Huilend reed ik over de snelweg en snikkend zong ik: ‘Geest van hierboven….’. De zinderende hitte zweefde op het warme, donkere asfalt met daarboven een intens lichte lucht. Opeens zag ik in die witte, warme hemellucht een ladder met engelen. Zij daalden de trap af en stegen de trap weer. Het was zo duidelijk: mijn mama werd gehaald door engelen. Ik werd er helemaal rustig van. Mijn tranen droogden en de paniek ging weg. Rustig en dankbaar kon ik afscheid van haar nemen. Zij was nog in ons midden. Vierentwintig uur later, op vrijdagmiddag is mijn moeder thuisgekomen bij de Heer. Die vrijdagavond werd de klok weer aan de muur gehangen. De klok stond stil op het tijdstip dat onze moeder en oma was overleden.

Muisstil is het in de klas, het delen van mijn geloofservaring maakt indruk op de leerlingen, maar ook steeds weer op mij. Er is zoveel meer dan wat wij zien. Dat is geloven voor mij: dat je voelt dat er meer is dan dat wij zien. Dat God erbij is, waar ik ook ben. Dat is mijn vertrouwen. Het geeft mij goede moed en rust.
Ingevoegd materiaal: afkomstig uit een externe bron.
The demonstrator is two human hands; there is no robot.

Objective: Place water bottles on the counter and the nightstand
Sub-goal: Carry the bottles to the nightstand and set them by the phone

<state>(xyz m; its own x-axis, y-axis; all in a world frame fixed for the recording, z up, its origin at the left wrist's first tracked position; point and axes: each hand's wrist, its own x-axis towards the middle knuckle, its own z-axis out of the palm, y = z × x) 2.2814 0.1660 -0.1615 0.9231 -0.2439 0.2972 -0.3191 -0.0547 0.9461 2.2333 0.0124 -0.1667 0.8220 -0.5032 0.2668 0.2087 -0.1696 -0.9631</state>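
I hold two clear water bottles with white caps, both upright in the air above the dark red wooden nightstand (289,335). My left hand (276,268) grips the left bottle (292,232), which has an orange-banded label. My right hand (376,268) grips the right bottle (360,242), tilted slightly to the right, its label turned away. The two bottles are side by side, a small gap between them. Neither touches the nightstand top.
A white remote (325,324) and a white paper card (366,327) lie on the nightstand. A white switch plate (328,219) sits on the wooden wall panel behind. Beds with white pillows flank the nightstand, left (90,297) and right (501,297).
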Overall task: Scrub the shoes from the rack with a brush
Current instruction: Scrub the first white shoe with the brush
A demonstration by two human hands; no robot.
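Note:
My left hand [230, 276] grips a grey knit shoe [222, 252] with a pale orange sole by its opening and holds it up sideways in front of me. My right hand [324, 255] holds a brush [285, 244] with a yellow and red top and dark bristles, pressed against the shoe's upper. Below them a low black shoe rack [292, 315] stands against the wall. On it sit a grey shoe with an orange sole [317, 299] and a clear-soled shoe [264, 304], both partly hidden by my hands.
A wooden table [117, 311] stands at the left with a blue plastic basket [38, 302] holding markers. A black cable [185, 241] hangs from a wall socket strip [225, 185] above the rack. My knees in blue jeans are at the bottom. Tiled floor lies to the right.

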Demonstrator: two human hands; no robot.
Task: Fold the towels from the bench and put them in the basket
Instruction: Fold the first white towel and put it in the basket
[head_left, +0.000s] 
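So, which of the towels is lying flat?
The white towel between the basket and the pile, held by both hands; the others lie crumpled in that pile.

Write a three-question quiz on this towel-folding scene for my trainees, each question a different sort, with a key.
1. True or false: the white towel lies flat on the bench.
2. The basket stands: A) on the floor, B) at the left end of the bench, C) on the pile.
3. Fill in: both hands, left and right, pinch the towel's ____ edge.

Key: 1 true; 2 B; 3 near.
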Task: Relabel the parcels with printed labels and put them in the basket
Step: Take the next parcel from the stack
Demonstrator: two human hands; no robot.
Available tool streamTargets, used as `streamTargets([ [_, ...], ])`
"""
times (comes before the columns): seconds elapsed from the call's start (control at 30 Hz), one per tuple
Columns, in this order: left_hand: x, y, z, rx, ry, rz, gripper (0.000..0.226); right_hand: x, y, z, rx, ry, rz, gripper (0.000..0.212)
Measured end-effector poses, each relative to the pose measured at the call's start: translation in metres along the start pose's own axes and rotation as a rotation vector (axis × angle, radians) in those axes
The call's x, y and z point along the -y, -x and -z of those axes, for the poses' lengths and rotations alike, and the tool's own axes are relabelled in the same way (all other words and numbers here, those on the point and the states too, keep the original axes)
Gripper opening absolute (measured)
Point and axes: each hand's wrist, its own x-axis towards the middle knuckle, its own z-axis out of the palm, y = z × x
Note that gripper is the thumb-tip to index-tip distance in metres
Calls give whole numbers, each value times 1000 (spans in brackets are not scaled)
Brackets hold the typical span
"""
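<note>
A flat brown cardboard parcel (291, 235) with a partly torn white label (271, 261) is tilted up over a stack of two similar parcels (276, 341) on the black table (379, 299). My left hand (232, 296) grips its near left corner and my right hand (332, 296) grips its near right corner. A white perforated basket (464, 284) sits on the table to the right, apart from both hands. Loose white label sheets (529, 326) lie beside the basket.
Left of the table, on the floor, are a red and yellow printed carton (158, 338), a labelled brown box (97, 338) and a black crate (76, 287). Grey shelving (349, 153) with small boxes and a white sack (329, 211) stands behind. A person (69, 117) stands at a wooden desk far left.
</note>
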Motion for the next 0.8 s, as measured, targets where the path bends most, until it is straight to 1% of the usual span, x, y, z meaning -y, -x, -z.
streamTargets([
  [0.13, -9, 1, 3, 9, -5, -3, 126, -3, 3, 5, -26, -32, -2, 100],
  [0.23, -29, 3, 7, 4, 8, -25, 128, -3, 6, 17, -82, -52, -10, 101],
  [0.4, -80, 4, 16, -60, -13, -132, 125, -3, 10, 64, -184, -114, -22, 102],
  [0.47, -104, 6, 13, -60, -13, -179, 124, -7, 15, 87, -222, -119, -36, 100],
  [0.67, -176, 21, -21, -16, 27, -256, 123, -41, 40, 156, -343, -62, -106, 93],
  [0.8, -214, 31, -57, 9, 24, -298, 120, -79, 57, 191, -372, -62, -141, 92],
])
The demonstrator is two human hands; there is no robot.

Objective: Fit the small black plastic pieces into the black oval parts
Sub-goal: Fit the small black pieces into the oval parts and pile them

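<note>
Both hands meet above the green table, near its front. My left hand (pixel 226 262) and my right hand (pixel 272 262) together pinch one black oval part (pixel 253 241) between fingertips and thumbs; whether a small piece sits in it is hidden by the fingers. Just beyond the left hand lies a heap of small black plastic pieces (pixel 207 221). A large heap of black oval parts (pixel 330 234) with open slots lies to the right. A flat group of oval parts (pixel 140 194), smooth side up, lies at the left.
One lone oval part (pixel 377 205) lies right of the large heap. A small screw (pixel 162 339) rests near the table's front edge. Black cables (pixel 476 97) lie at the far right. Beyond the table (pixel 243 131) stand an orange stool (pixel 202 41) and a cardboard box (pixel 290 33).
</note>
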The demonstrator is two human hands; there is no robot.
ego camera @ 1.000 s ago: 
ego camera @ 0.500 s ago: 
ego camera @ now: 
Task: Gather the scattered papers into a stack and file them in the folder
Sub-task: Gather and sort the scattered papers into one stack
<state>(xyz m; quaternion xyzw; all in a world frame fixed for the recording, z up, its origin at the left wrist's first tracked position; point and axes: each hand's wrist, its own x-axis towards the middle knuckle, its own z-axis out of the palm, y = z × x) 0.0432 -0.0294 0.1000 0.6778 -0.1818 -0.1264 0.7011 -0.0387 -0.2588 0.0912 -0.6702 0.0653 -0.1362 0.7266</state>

Een week later komt een meisje uit deze groep al voor de les naar mij toe. Zij heeft voor mij van dun ijzerdraad een engeltje gemaakt met daarbij een rood briefje waarop staat geschreven:
‘Lieve juf, de vorige les had je het over engelen dus ik heb een engel van ijzerdraad gemaakt’.